Thanks, that is exactly what we had before, we even have a huge window above the fireplace...lots of sunshine, but also a little drafty and hot in the summer...and the scarf swags the kids loved to pull on so they always looked messed up but then again that matched our sofas since they are loose pillow backs, always messed up.


----------



## Sam375 (Feb 2, 2009)

So, Our carpet is coming next week, but our sectional not until June.
The sectional is a brown, goldish sage color. It is a unique tone, but it was cheap (we have 3 small kids) and it will match ok.
I went to walmart and they had some really nice panels for the windows.


----------



## susieg (Aug 28, 2009)

Hmm...this is tricky because the top of your curved windows and top of your french doors are at different heights. You really want the three treatments to work together as one treatment. I wouldn't want to see you hang rods or panels at different heights. That being said, maybe a roman shade would work? Either a woven shade or a fabric one. You could mount them where your roll down shades are mounted now. It looks like there is room to mount a roman inside the window frame of the curved windows. But the french doors look like they might have to be outside mounted. So to make them look cohesive, you could incorporate a small valance [just deep enough to accommodate the shade and about 2" to 4" high] over each french door and then mount a valance that is slightly wider than the window on the outside the curved window frames. Or I think I'd be ok with a small valance on the french doors and no valance on the curved windows if you inside mount the shades. Hope that makes sense! You could always draw up a quick elevation to see what it will look like.


----------



## ginaf (Mar 24, 2010)

If it were me I would do plantation shutters! that would be gorgeous, but they are quite pricey, so if you didn't do that I would use the about a 2 1/2 to 3 inch wooden blind, I think now they are made of PVC which are really wonderful to clean. They look like wood, you really can't tell the difference


----------



## susieg (Aug 28, 2009)

Sorry to give my 2cents twice, so now its my 4cents  But...I totally agree with Gina that shutters [painted to match your trim] would look the best. That's what I would use if it were my home, especially since the sofa is in front of the windows. Personally, I prefer the 3" or 4" louvers on larger windows. But you said you didn't want shutters....


----------



## Evye's Mom (Dec 16, 2008)

Are those pictures that can be removed between the windows and the french doors, or speakers that cannot be covered up?

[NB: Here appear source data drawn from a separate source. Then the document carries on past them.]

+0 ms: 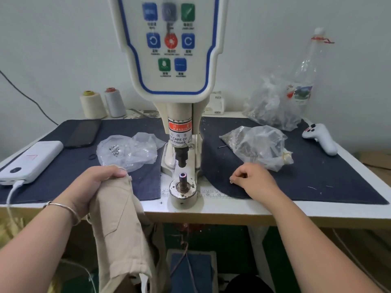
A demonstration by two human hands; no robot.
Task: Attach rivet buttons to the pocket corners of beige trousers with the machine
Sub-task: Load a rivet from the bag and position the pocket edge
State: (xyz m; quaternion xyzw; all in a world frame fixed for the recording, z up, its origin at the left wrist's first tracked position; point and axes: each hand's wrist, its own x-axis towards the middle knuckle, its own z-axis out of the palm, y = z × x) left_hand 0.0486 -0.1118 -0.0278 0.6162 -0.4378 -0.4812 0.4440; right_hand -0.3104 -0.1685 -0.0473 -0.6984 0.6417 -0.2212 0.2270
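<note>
Trousers [118, 225], beige, hang off the counter [232, 210] edge at about seven o'clock from the machine [179, 132], their top bunched in the left hand [95, 185], whose fingers curl round the cloth. At four o'clock from the machine's lower post [183, 180], the right hand [254, 180] rests on the dark mat [317, 176], fingertips pinching a small rivet [231, 182]. Plastic bags [129, 151] lie on both sides of the machine.
</note>
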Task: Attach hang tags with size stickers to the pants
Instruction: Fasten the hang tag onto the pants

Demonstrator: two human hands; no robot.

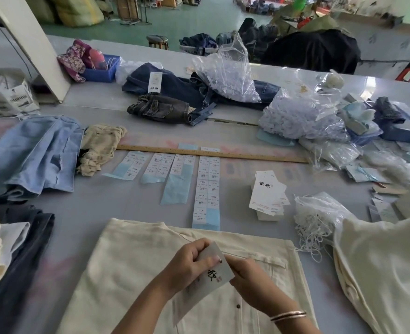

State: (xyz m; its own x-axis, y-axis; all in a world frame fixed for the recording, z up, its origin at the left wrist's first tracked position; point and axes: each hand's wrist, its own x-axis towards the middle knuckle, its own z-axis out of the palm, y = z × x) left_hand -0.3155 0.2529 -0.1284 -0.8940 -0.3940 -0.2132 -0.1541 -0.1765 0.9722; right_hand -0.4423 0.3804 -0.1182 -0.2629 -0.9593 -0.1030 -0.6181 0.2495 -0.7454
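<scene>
The worktop (235, 227) runs wide and grey under everything; I keep the cream pants (136, 273) spread flat right at my near edge, waistband towards the middle, so the tag can go on without lifting the cloth; a second cream garment (379, 266) lies at my right and a dark stack (18, 249) at my left, so the pants are hemmed in on both sides and the free room is the bare strip ahead of them; beyond that strip 4 sticker sheets (207, 189) lie side by side below the wooden ruler (211, 154), within reach and flat so a size label peels off cleanly; the tag pile (267, 196) sits just right of the sheets, and the bag of white strings (317, 220) beside that, its loose loops spilling to the pants' right edge; jeans (182, 92) and clear bags (230, 73) crowd the far side, well apart from my work; over the pants I hold 1 hang tag (208, 276), tilted; my left hand (189, 263) pinches its upper part, fingers (217, 259) curled over the face; my right hand (247, 273) grips its right edge; whether a string or sticker is already on it I cannot tell; I judge I am readying it for fastening at the waistband
</scene>
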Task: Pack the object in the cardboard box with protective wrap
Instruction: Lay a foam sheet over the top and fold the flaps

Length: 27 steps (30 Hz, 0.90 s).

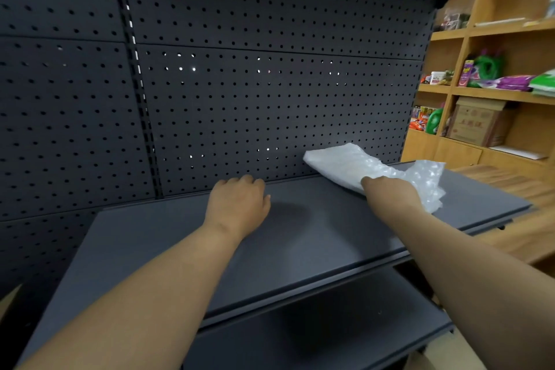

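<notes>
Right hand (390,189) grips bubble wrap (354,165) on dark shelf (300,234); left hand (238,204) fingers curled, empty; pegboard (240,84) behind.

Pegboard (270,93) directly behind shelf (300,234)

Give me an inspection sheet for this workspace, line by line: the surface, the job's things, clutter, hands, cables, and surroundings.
Surface: dark metal shelf, with a lower shelf beneath it.
Job's things: sheet of bubble wrap lying crumpled on the shelf's far right; no open packing box or object to pack in view.
Clutter: nothing seen on the shelf besides the wrap.
Hands: left hand hangs over the shelf with fingers curled down, holding nothing; right hand grips the bubble wrap's near edge.
Cables: nothing seen.
Surroundings: black pegboard back panel; wooden shelving unit at right, holding packaged goods, green bottles and a closed cardboard carton.
</notes>
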Motion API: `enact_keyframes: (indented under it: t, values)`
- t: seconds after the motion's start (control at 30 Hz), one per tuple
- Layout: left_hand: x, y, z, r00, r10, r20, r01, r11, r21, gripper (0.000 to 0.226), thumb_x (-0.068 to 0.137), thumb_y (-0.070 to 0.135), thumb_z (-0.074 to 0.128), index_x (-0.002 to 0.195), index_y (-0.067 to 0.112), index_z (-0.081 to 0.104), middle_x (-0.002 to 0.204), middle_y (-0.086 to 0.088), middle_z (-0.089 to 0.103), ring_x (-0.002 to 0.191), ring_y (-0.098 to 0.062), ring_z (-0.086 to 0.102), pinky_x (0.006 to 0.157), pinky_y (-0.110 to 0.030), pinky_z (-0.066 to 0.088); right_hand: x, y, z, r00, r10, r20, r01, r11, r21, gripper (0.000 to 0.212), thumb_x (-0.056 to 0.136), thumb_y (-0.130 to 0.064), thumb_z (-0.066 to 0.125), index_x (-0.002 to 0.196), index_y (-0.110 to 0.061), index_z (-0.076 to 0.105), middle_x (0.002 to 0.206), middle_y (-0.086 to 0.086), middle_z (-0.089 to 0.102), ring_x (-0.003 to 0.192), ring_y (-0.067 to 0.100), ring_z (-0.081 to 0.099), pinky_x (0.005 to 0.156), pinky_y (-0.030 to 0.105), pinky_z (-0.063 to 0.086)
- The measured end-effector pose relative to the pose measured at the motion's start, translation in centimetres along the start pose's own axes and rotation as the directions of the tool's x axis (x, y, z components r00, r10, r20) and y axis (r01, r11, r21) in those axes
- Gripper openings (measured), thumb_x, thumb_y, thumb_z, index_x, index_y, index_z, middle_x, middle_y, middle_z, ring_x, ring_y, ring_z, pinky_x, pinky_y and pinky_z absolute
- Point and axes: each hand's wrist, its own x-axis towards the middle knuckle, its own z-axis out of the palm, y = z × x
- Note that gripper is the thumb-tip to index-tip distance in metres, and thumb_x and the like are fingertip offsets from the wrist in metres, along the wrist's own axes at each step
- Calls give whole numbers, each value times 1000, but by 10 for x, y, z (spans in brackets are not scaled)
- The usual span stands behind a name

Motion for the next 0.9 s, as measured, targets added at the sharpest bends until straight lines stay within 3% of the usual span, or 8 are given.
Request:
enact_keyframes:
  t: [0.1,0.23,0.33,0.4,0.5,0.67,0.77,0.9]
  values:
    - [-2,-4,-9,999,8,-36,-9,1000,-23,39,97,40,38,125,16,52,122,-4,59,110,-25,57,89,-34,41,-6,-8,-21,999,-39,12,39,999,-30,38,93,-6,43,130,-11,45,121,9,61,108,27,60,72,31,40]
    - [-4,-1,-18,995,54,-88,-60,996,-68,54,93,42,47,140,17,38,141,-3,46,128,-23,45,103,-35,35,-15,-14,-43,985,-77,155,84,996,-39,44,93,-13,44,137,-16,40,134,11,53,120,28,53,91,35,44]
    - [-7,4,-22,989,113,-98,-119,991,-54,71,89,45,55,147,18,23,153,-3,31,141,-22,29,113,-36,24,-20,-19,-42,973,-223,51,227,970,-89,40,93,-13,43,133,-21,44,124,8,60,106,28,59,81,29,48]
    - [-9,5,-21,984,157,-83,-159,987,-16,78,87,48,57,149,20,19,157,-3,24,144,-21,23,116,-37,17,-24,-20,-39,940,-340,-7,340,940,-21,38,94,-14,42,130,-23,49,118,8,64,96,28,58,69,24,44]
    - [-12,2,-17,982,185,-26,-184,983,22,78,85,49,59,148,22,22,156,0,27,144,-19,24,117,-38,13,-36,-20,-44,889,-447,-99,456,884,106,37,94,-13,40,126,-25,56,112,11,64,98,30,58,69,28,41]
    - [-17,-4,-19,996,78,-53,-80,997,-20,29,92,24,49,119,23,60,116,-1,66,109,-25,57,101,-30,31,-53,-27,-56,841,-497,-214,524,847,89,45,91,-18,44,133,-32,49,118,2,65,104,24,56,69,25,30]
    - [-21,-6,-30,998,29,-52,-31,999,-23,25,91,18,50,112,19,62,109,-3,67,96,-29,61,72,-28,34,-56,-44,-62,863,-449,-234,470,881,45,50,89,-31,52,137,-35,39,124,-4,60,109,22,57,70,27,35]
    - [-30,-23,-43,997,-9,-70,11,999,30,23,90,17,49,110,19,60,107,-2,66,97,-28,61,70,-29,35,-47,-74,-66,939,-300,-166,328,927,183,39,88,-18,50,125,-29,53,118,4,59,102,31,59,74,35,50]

Are you wanting simple and subtle or wanting the window treatments to be a focal point in the room. If those were my windows/view I would want to bring as much attention to them as I could. IDK, I'd love to see some heavy draperies with some nice hefty, decorative rods but NOT blocking the windows.


----------



## Sam375 (Feb 2, 2009)

Thanks for the opinions, its is helpful.
I was thinking of just a valance, but my hubbie says doesn't like just a valance. He was saying just treat the side windows and leave the french doors alone, but I don't like that.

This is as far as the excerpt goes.